2020 Audi RS Q8 Review: Not So Risky Business



Audi’s RS Q8 is a rarity – a Nurburgring record holder that won’t bite your head off and is perfectly content with the quotidian

Tenerife, Canary Islands

This is Audi’s first RS sport utility vehicle (SUV) that will come to Singapore, the RS Q8, which is a hotted-up version of the Q8 coupe-SUV.

RS cars are Audi’s answer to BMW M and Mercedes-AMG, as you probably know by now, and while its German competitors have given the big horsepower-high performance treatment to what seems like every shade and shape of SUV already, RS has taken a more restrained approach.

That’s a good thing, since very-high-performance SUVs haven’t always managed to impress us (especially coupe-SUVs) and RS has a good precedent, at least. The Q8 is only the second SUV from Audi Sport (the sub-brand which makes RS cars), the first being the RS Q3, which was a riotous drive, something like a TT RS on stilts, though it sadly never made it to Singapore.

We tested the Q8 last year and named it the Other Great 8 in Audi’s lineup, with lots of pace and fun behind the wheel coupled with better ride quality than even the A8 luxury limousine. With that in mind we had high expectations of the RS Q8, and Audi has already hyped things up by setting a Nurburgring record for its segment.

Based on figures from the official Nürburgring website (as opposed to manufacturers’ optimistic claims), the 2.3-tonne RS Q8 lapped the Nordschleife in 7:42.253.

Anything below eight minutes is impressively fast, and to put it into further context, the Renault Megane R.S. Trophy-R was clocked at 7:45.39, and it’s the quickest front-wheel drive production car to date.

The most recent, and next fastest, SUV time of 7:54.4 was clocked by the Mercedes-AMG GLC 63 S. Unfortunately, there was very little buzz around the AMG’s feat in comparison to the RS Q8’s, so it seems like Audi Sport’s uber-SUV has the upper hand in the records game.
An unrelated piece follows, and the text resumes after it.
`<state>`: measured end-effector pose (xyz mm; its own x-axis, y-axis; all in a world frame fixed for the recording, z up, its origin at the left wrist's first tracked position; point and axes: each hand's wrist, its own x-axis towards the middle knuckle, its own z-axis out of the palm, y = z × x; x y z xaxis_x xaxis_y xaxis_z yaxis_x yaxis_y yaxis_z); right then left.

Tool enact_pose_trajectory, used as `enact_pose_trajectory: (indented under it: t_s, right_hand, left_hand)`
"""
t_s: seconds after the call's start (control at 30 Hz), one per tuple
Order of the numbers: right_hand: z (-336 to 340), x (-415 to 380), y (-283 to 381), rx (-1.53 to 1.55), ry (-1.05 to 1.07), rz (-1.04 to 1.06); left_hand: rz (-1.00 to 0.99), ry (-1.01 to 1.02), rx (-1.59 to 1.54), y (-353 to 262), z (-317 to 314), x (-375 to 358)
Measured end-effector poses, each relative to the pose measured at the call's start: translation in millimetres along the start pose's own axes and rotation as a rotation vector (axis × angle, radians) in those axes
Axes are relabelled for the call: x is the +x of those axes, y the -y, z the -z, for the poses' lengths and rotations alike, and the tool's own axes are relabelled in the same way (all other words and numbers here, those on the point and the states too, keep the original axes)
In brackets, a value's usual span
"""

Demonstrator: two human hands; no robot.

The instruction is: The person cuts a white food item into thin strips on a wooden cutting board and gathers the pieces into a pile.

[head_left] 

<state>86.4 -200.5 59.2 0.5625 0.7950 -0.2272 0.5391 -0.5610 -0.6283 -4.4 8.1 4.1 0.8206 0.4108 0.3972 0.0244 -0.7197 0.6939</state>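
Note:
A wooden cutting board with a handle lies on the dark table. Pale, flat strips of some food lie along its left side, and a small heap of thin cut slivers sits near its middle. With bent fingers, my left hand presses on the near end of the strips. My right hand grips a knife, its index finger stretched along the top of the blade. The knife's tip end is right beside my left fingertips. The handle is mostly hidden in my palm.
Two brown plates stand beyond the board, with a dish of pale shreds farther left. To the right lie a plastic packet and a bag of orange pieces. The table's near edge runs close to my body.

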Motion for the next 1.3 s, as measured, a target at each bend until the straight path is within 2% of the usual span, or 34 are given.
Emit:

After all, the RS Q8’s MLB Evo platform and biturbo 4.0-litre powertrain are shared with fellow VW Group powerhouses such as the Lamborghini Urus and Porsche Cayenne Coupe (as well Audi’s own uber-wagon, the RS 6 Avant), although we should add the big Audi features a 48V mild-hybrid system for even better emissions/efficiency.

Not that long ago, the SUV and its ilk were blamed for the world’s eco-ills, so there’s some irony it’s still the fastest growing segment (in absolute and aspirational terms), with nary an ill word, nay-say or dirty look levelled their way these days.

Audi’s new ‘Q’ face made its debut on the Q8 – and can be seen on the new Q3 – with a distinctive, oversized singleframe grille to differentiate its Q cars from conventional sedan models. We like this interpretation of the crossover-coupe, because it features a progressively sloping roofline, frameless windows and doesn’t walk down the ‘hunchback’ route that some brands have taken.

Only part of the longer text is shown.